Edmontosaurus was erected by Lawrence M. Lambe in 1917 from a find in the Edmonton Rock Formation, Alberta, using E. regalis as type species. Marsh named Claosaurus annectens in 1892, but this has now been reclassified as E. annectens. Likewise, Charles Mortram Sternberg named Thespesius in 1926, but this is also a species of Edmontosaurus, namely E. saskatchewanensis.

Characteristics

Edmontosaurus could pass the toughest food back and forth across the teeth with its muscular cheek pouches. To fit so many teeth into its mouth, they were packed into tight "banks" of up to sixty rows, and new teeth constantly grew to replace lost teeth — analogous to a modern shark. The bones of the upper jaw would flex outwards as lower jaw came up, so the mandible could grind against it. Typical food would have included conifer needles, seeds and twigs, and these have been found in the body cavities of fossilized edmontosaurs. It was evidently a tree-browser.

The 1908 discovery in Wyoming was especially remarkable in that paleontologists actually recovered fossilized imprints of Edmontosaurus' skin. The impression must have been left by the skin drying very quickly and fixing its shape into the mud. It is from these impressions that we know the skin was scaly and leathery, and the thigh muscle was under the skin of the body. This would have given the impression that the leg left its body at the knee, and the whole thigh was under the skin. This only contributes to its resemblance to a duck. It also had a number of tubercles (bumps) along its neck and down its back and tail.

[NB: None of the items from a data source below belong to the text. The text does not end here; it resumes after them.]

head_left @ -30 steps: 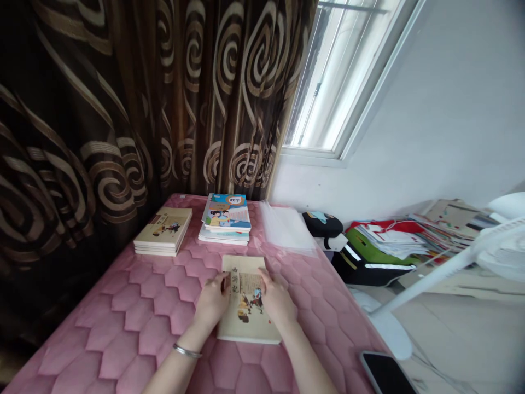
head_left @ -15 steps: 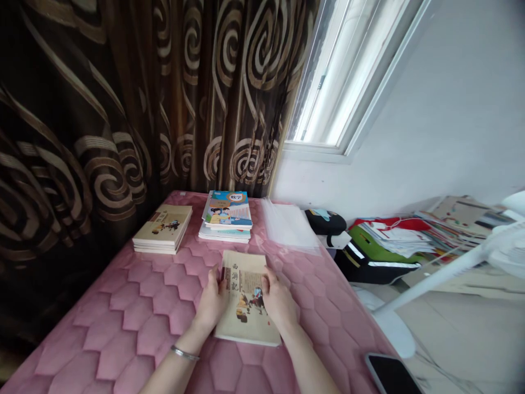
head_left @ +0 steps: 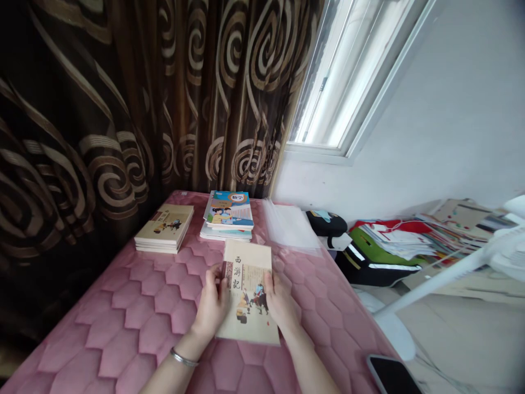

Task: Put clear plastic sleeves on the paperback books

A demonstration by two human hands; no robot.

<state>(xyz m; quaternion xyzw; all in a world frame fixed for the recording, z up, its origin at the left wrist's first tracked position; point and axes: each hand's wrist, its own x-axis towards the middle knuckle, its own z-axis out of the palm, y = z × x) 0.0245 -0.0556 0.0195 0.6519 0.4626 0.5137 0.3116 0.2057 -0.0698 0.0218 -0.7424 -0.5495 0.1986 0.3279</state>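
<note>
A cream paperback book with dark Chinese characters and small painted figures on its cover is held in front of me, its far end tilted up. My left hand grips the left edge, thumb near the cover's side. On the right edge my right hand is closed, with the thumb on top and the other fingers hidden underneath. Further back to the left lies a stack of similar cream books. Beside that stack is a pile of textbooks with a blue illustrated cover on top.
Clear plastic sheets lie at the back right of the pink quilted surface. A phone rests at the right front edge. Off that edge are a black pouch, a green-and-black bag and a white fan.
The book's far end has risen from the pink surface and now tilts toward me. Both hands have tightened round its sides; the stacks behind stay where they were.
</note>
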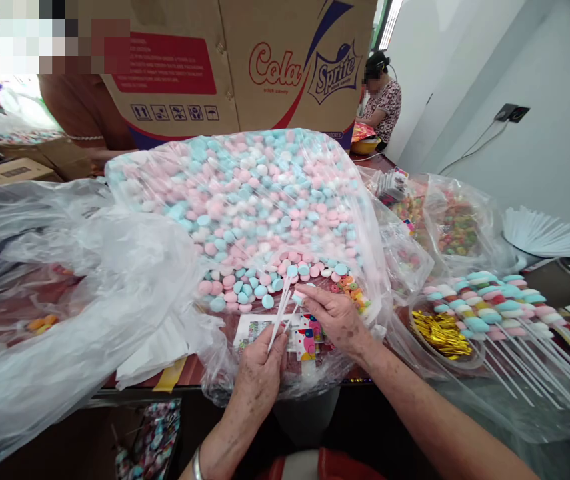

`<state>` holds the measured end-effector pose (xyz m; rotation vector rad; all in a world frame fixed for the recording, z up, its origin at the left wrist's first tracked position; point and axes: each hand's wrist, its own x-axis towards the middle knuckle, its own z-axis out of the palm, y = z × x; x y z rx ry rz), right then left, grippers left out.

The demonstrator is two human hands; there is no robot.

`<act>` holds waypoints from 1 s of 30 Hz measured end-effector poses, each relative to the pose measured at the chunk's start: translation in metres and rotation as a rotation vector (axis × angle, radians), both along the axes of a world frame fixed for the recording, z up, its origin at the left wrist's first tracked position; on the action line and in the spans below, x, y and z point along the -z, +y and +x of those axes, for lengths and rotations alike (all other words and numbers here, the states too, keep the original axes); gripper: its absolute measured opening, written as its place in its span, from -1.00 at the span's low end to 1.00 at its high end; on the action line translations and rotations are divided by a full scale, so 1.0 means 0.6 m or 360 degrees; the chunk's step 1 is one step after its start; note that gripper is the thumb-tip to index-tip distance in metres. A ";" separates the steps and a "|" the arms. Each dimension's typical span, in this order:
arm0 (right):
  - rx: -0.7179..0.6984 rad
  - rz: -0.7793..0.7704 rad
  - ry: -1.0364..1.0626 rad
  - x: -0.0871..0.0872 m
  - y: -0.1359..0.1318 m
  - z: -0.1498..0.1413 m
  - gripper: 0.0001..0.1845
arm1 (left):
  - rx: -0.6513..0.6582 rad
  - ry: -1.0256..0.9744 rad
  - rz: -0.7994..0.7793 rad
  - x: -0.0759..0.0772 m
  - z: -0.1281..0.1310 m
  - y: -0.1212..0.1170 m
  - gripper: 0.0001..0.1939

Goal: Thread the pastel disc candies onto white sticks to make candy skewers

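Note:
My left hand (259, 373) is closed round a few thin white sticks (279, 313) that point up and away; one carries a blue candy (292, 271) at its tip. My right hand (335, 317) pinches a small pink and white candy (299, 295) at the end of a stick. Both hands hover over small printed wrappers (305, 340) lying in front of a big clear bag of pink, blue and white marshmallow candies (255, 200).
Finished candy skewers (495, 303) lie at the right beside a bowl of gold twist ties (442, 333). Bags of coloured sweets (457, 227) and a fan of white sticks (545, 237) sit behind. Crumpled plastic (65, 293) fills the left. A cardboard box (245, 60) and a seated person (382, 100) are beyond.

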<state>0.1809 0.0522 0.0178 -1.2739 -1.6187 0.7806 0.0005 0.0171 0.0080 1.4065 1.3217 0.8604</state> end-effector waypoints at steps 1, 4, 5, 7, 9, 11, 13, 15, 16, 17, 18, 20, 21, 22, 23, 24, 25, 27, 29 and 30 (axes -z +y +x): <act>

Edmontosaurus was bipedal but could certainly have walked on four legs. The forelimbs are shorter than the hinds but not sufficiently that four-legged motivation was unfeasible. The front feet also had hooves on two fingers, and weight-bearing pads like those of Camarasaurus. The rear feet had two toes and all were hoofed. The bone structure in the lower limbs suggests that both the legs and feet were attached to very powerful muscles. The spine curved downwards at the shoulders, so Edmontosaurus would have had a low posture and would have browsed close to the ground. Despite the power of the limbs, Edmontosaurus would only have been slow-moving and had few defensive features. To survive, it must have had keen eyesight, hearing and smell to get early warning of predators.

The structure of the skull suggests it may have had loose skin around its wide nasal passages. These could have been inflatable, in order to intimidate other dinosaurs or as part of the mating ritual.

The World Of Edmontosaurus

Edmontosaurus existed in the same place and time period as Tyrannosaurus rex and one specimen on display in the Denver Museum of Nature and Science has evidence of a T. rex bite in the tail. This vicious attack on the bone suggests that the Edmontosaurus was alive at the time and hence T. rex was probably not a scavenger, as had been suggested in the 1970s. A mass graveyard discovery in Alberta, Canada suggests that edmontosaurs lived in herds. These herds may have migrated with the seasons, from the North Slope of Alaska, where plantlife would have been scarce during the dark winter months, to the richer pastures of Alberta. If this is the case, T. rex would probably have gone with it, in search of a relatively easy meal.